→ **WHAT TO DO**: Wherever the string "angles" shows up in the material below, copy that line.
--- TASK MATERIAL ---
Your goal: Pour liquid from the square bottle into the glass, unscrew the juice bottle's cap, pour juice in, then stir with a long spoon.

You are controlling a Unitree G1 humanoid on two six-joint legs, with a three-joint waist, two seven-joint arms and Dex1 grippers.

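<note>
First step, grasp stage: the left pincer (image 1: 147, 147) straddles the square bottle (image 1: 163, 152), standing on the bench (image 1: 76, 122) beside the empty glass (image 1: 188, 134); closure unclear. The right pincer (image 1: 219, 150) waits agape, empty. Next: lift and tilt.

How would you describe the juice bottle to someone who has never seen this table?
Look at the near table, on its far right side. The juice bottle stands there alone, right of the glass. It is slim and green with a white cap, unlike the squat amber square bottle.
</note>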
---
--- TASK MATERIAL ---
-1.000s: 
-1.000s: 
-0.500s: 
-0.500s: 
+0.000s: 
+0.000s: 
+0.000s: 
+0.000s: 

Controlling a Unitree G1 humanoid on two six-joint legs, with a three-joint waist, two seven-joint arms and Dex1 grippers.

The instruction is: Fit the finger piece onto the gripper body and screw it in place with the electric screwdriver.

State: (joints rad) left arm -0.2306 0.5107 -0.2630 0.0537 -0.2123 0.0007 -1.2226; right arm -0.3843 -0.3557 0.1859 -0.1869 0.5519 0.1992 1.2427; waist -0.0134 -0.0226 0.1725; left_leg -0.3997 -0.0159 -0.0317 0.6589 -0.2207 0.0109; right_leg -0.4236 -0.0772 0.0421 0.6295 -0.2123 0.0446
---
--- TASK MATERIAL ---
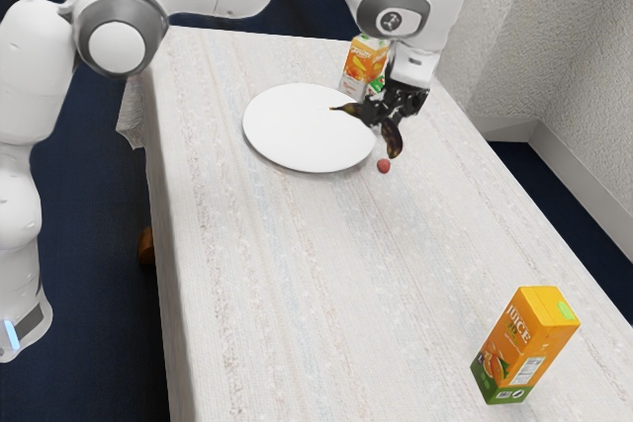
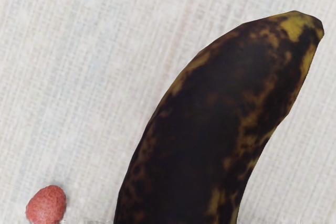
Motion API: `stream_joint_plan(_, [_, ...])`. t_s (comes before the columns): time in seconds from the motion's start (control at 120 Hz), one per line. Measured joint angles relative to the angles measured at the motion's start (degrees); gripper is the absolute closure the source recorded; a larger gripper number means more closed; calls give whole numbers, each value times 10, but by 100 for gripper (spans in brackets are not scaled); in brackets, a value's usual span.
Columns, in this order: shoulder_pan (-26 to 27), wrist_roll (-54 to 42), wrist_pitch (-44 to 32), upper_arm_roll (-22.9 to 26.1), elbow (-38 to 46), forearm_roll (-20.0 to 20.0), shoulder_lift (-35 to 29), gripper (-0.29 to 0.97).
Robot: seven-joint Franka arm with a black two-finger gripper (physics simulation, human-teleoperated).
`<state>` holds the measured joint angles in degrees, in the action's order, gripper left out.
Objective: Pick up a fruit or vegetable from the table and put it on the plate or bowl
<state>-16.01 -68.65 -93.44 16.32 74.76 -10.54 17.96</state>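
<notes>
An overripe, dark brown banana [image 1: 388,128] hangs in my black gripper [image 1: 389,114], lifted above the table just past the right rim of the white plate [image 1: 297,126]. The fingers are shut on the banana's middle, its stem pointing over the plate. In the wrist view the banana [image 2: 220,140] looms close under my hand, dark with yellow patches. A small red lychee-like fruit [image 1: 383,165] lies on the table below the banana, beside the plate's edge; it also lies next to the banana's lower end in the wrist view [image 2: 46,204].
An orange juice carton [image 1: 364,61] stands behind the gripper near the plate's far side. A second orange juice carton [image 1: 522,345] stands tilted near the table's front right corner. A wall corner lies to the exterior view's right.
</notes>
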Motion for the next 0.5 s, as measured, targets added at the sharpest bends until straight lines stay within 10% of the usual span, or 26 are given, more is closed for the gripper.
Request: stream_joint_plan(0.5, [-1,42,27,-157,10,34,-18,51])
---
→ **OUTPUT**:
Motion API: `stream_joint_plan(_, [_, ...])`. t_s (comes before the columns): time in seconds from the motion's start (control at 120 Hz), one per line. Measured joint angles relative to the angles measured at the motion's start (degrees); gripper is the absolute closure the source recorded; a larger gripper number means more closed; calls give whole numbers, each value times 10, but by 100 for gripper (spans in brackets are not scaled); in brackets, a value's usual span.
`<state>` holds the measured joint angles in degrees, in the action's order, gripper left out.

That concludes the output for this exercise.